The Sunni Hadith collections of Sahih al-Bukhari and Sahih Muslim give detailed accounts of a supernatural apocalyptic battle between Muslims and the forces of Dajjal.

The Dajjal was described by Muhammad as the Great deceiver who will come during the end of time, will claim to be Allah and Jesus, perform miracles that only a god would be able to perform such as resurrection and bringing rain upon demand and will seemingly unite people in peace. In addition, it is described that the Dajjal will have physical deficiencies such as having one eye, and upon the head of The Dajjal will be written the letters 'كفر' (meaning kfr or 'heretic' in Arabic) but only the believers will be able to read these letters, whilst others will not and thus be deceived by his claims of divinity.

According to one report, the Dajjal's army will be composed of 70,000 Jews from Isfahan, all armed, and 70,000 Tatars, as well as people from Khorasan (modern-day Afghanistan).

It is prophesied that before Judgement Day, a supernatural fire will shoot up from Hijaz that will illuminate much of the Middle East. The river Euphrates will part to reveal gold. But the biggest disaster will be when Gog and Magog are unleashed because the barrier built by Dhu al-Qarnayn will have ruptured. The Mahdi will lead a Muslim army against Dajjal and his followers in an apocalyptic battle known as al-Malhamat al-Kubra. After the Second Coming of Jesus, Jesus himself will kill the Dajjal.

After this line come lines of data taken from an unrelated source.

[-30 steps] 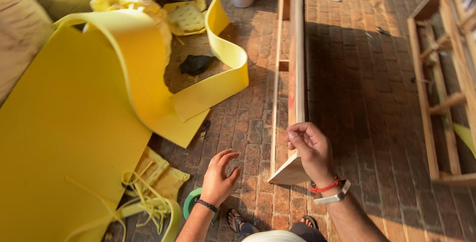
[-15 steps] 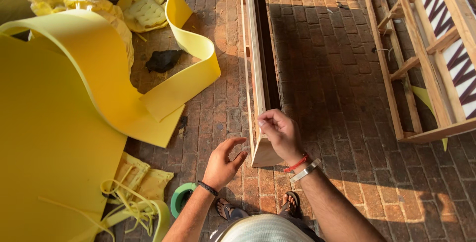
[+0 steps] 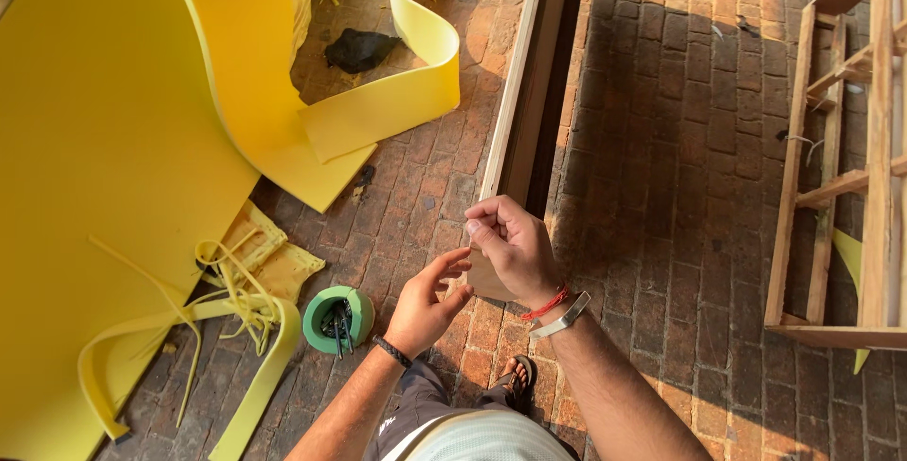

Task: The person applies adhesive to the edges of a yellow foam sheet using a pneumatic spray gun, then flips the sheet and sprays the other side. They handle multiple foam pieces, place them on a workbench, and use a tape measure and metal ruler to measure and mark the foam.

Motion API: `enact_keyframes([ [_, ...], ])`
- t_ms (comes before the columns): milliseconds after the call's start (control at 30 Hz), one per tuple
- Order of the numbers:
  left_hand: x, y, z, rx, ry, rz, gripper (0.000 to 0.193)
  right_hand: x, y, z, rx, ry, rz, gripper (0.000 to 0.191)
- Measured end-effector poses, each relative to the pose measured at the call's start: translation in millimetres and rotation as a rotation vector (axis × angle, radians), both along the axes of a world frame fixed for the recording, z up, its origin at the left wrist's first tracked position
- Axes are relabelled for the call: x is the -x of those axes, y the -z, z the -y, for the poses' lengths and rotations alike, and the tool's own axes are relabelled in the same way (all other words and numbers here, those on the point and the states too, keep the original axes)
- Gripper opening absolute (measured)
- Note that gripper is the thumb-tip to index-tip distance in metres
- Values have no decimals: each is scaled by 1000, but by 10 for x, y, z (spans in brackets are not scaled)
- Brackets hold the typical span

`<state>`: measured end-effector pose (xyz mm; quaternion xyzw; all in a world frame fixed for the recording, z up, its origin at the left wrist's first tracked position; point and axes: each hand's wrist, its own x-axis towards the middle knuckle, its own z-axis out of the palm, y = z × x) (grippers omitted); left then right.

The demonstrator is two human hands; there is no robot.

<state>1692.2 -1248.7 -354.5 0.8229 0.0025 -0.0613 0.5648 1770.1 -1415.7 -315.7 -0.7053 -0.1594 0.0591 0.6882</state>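
Head view, looking down from a standing position. The right hand (image 3: pixel 515 248) is clenched around the near end of a long wooden frame (image 3: pixel 524 93), which runs from the hands toward 12 o'clock across the brick floor (image 3: pixel 661 187). The left hand (image 3: pixel 425 305) has closed in over the last second: earlier it hung apart at 8 o'clock from the frame end; now its fingers (image 3: pixel 452 263) are spread loose and just touch the lower corner, grasping nothing. The view has also swung, so the frame now sits centred. Judged from this, a two-handed hold on the frame end is being set up.

At 9 o'clock lies a yellow foam sheet (image 3: pixel 94 159); beside the left hand, a green tape roll (image 3: pixel 338 317). At 3 o'clock stands a wooden rack (image 3: pixel 850 187).
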Motion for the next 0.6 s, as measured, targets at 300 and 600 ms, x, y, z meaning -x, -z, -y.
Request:
enact_keyframes([
  [300, -24, 101, 74, 88, 4, -48, 51, -65, 17, -12, 70, -31, 105, 11],
  [600, -228, 200, 5, 50, -79, -60, 37, -56, 59, -41, 67, 0, 83, 13],
])
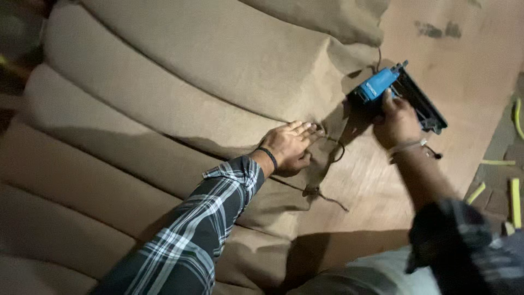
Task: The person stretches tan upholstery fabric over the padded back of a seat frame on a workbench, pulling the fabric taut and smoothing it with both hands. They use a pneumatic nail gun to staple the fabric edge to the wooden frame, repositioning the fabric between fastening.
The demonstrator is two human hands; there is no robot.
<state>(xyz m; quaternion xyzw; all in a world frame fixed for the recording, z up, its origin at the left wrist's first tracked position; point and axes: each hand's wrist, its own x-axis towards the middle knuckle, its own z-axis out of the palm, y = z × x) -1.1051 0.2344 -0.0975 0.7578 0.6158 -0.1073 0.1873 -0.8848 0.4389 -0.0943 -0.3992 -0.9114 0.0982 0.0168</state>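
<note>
Fabric (180, 104), tan and coarse-woven, is lying over a padded form in long rounded ribs, and its loose edge is running out onto the plywood board (376, 186) where both hands are working. The left hand (289, 145) is pressing flat on that edge, fingers together and stretched toward the seam between two ribs, palm down rather than gripping anything; it is pinning the cloth tight against the wood so the fold is not creeping back. A dark band is sitting on its wrist, and the plaid sleeve (202, 229) is reaching in from the lower middle of the view.

The right hand (398, 123) is closed around the handle of a blue staple gun (396, 90), fingers wrapped firmly on it. The gun's nose is pointing down at the cloth edge just beyond the left fingertips, near but not touching them (the exact contact point is sitting in shadow, so whether the nose is touching the fabric cannot be told). Holding the tool close to the pressing hand is keeping the stretched part of the cloth right under it.

A thin dark cord (327, 194) is trailing across the board below the left hand. Yellow strips (513, 202) are lying scattered at the right edge, well apart from the work.
</note>
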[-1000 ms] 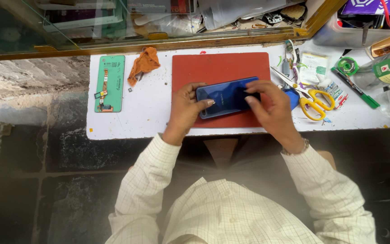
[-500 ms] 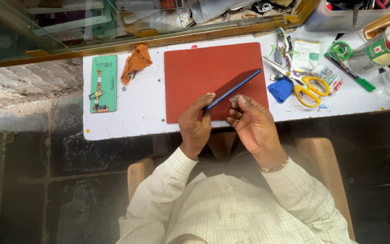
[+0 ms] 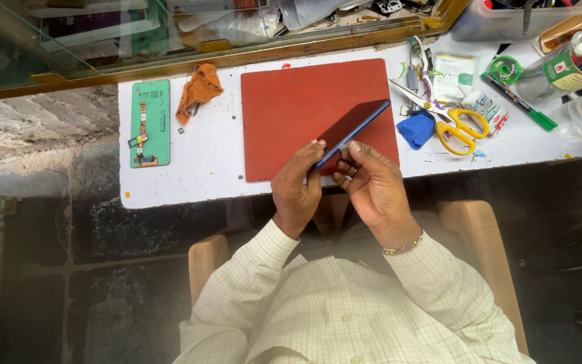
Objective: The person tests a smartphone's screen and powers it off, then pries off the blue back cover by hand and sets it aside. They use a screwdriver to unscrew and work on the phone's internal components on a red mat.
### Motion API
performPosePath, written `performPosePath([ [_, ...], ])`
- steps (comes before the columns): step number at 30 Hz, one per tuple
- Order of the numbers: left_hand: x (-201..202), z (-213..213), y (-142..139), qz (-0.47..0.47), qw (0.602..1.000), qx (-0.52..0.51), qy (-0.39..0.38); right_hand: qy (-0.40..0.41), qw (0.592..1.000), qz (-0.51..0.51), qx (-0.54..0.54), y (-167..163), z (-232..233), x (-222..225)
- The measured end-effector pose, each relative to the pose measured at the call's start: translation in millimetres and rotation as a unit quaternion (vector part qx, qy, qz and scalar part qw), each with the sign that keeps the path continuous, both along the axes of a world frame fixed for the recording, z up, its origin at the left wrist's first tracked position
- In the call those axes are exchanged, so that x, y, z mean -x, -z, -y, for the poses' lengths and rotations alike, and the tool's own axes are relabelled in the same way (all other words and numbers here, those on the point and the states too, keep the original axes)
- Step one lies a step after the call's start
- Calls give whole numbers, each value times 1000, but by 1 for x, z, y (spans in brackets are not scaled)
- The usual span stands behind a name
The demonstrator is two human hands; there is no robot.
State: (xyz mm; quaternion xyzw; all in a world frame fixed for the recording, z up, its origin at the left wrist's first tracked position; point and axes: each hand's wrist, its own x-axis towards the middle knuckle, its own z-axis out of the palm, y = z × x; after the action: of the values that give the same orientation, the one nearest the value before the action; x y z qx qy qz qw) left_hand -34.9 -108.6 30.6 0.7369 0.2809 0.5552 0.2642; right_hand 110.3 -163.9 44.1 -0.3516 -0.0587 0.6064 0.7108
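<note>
A blue phone [image 3: 353, 133] is held edge-on above the red mat [image 3: 298, 108], seen as a thin slanted bar. My left hand [image 3: 296, 187] grips its near end from the left. My right hand [image 3: 368, 182] pinches the same end from the right, fingertips on the phone's edge. Both hands hover over the front edge of the white worktop [image 3: 203, 172], near my chest.
A green phone panel [image 3: 150, 123] and an orange cloth [image 3: 199, 89] lie left of the mat. Right of it are yellow-handled scissors [image 3: 454, 121], a blue cloth [image 3: 417, 128], a green marker [image 3: 520, 102], bottles and small parts. A glass-fronted shelf runs along the back.
The phone went from lying flat on the mat to standing on edge in both hands. My hands pulled back toward the worktop's front edge.
</note>
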Motion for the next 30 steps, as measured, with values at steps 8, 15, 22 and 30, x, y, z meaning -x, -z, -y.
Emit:
performPosePath([
  [8,-3,1,2,-17,999,-33,-9,6,999,21,31,-3,3,-3],
  [15,-4,-1,2,-22,999,-48,-10,4,998,51,40,-6,3,-5],
  [22,-6,2,3,-39,997,-70,-16,10,997,61,45,-7,7,-6],
  [30,-11,5,4,-69,992,-106,-18,29,996,63,56,1,11,-12],
])
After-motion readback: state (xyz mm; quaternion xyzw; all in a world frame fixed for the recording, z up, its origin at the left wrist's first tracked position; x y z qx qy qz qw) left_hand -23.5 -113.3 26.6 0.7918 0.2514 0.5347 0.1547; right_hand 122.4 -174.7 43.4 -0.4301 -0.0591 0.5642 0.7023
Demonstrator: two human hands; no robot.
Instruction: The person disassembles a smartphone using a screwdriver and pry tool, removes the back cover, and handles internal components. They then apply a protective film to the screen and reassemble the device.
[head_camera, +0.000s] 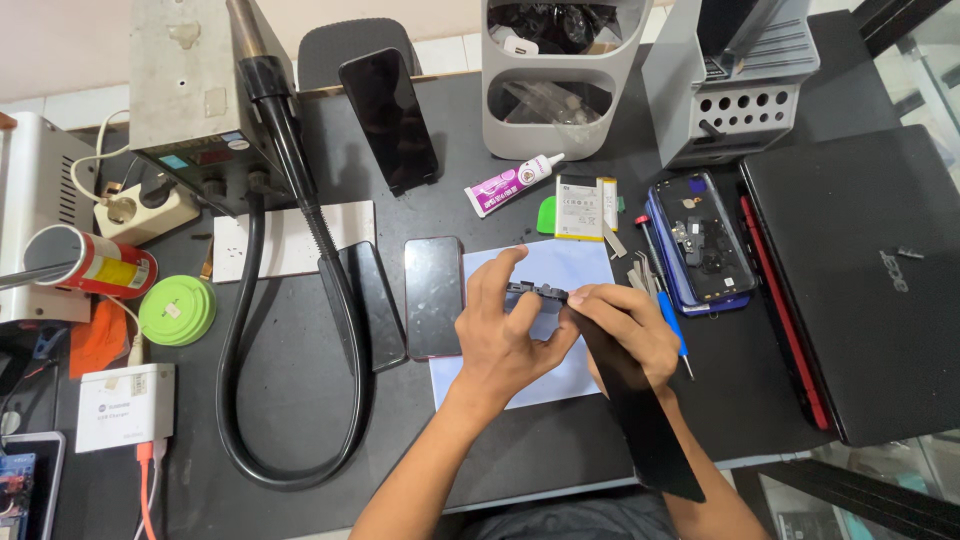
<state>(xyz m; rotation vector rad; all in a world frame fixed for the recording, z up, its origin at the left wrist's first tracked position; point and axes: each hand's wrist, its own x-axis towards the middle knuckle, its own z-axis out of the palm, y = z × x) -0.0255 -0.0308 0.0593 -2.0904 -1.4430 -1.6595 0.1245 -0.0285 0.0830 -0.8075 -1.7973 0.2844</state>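
Over the pale blue mat (585, 265) I see my left hand (507, 335) and right hand (625, 325) both pinching a dark phone frame (537, 292), its long axis running left to right between them, the right also gripping a black screen panel (640, 420)

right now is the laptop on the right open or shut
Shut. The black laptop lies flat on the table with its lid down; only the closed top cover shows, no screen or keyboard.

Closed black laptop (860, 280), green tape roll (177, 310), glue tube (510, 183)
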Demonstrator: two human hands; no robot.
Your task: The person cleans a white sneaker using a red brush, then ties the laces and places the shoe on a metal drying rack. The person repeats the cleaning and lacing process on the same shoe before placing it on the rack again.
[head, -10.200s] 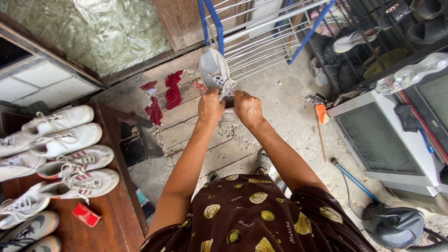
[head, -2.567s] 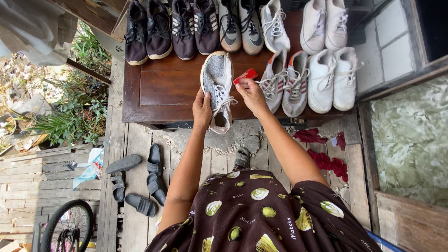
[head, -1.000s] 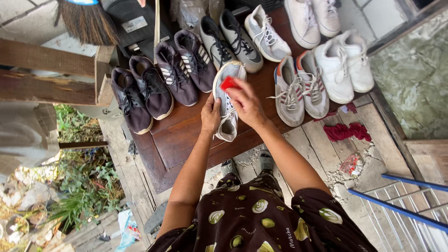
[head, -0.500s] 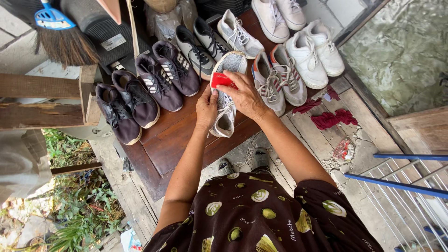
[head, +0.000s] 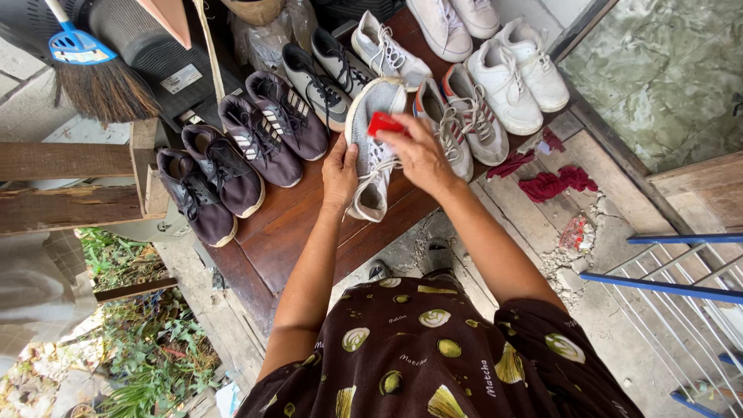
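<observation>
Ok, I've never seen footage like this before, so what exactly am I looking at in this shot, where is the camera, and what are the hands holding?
There is no machine here: the camera sits on a person's head and looks down along their own arms. The left hand holds a light grey sneaker by its side, over a dark wooden table. The right hand presses a small red object against the shoe; what it is cannot be told. On the table lie rows of other shoes: dark sneakers to the left, white sneakers to the right. A broom leans at the upper left, and red rags lie on the floor.
</observation>
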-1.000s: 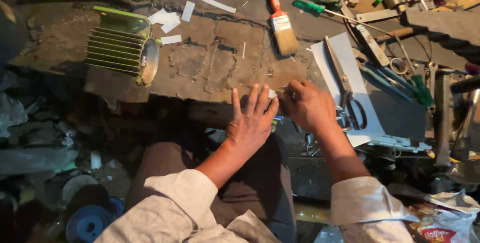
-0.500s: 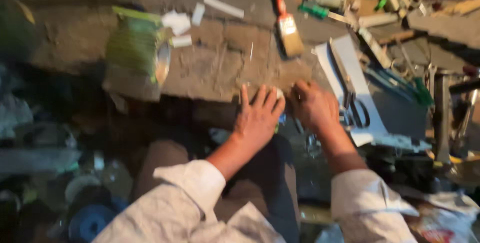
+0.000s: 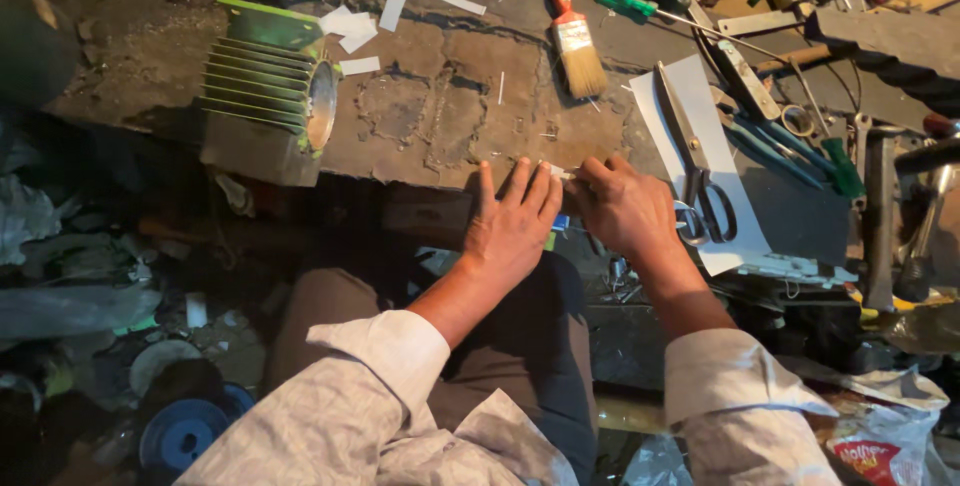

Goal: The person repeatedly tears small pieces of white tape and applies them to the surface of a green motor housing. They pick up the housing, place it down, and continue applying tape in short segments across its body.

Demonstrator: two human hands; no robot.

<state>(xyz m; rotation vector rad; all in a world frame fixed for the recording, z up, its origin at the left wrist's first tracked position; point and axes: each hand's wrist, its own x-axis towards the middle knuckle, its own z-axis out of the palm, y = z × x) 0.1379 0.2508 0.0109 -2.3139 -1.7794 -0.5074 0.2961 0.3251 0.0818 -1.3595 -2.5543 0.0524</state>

== Sunni interpretation ==
Within Sunni Islam, these narrations are understood as part of Sunni eschatology's description of a great war at the end times against the forces of Dajjal which should occur after the second coming of Jesus according to Islam. Then, according to this eschatology, Jesus will lead an army of Muslims, some of whom are righteous Christians and righteous Jews converting to Islam in the eve of the battle, to fight the army of Dajjal consisting of Jews believing Dajjal is a god, and if a Jew of Dajjal's army hides behind a stone or a tree, this stone or tree will miraculously talk to Muslims to expose the Jew unless it is a Gharqad tree, because it is "their (the Jews') tree".

According to Sunni interpretation in Ashrat al-sa’a (“the signs of the hour”) by Yusuf al-Wabil, the Dajjal’s army will be made up of Jews, Persians, Turks, Bedouins, and women. Traditions from Bukhari’s and Ibn Maja’s hadith collections also include Persians, Turks, and Bedouins as well as Jews.

Sunni moderate writers debate the subject in eschatological terms, emphasizing that this should happen only in the end times after the second coming of Jesus in accordance with Sunni thought and should not damage current Islamic–Jewish relations.

Fayd al-Bari, a prominent Sunni commentary, explains that Jesus will only fight against those Jews who join the Dajjal's army, not all Jews around the world.

A comment by 8th century Islamic traditionalist Naim ibn Hammad states that after al-Mahdi recovers the Ark of the Covenant, most Jews will convert to Islam and join Muslims in the fight against Dajjal.

The general message of the text is often alleged as a prophecy, but it does not appear in the Quran, which Muslims believe is Allah's revelation to Muhammad.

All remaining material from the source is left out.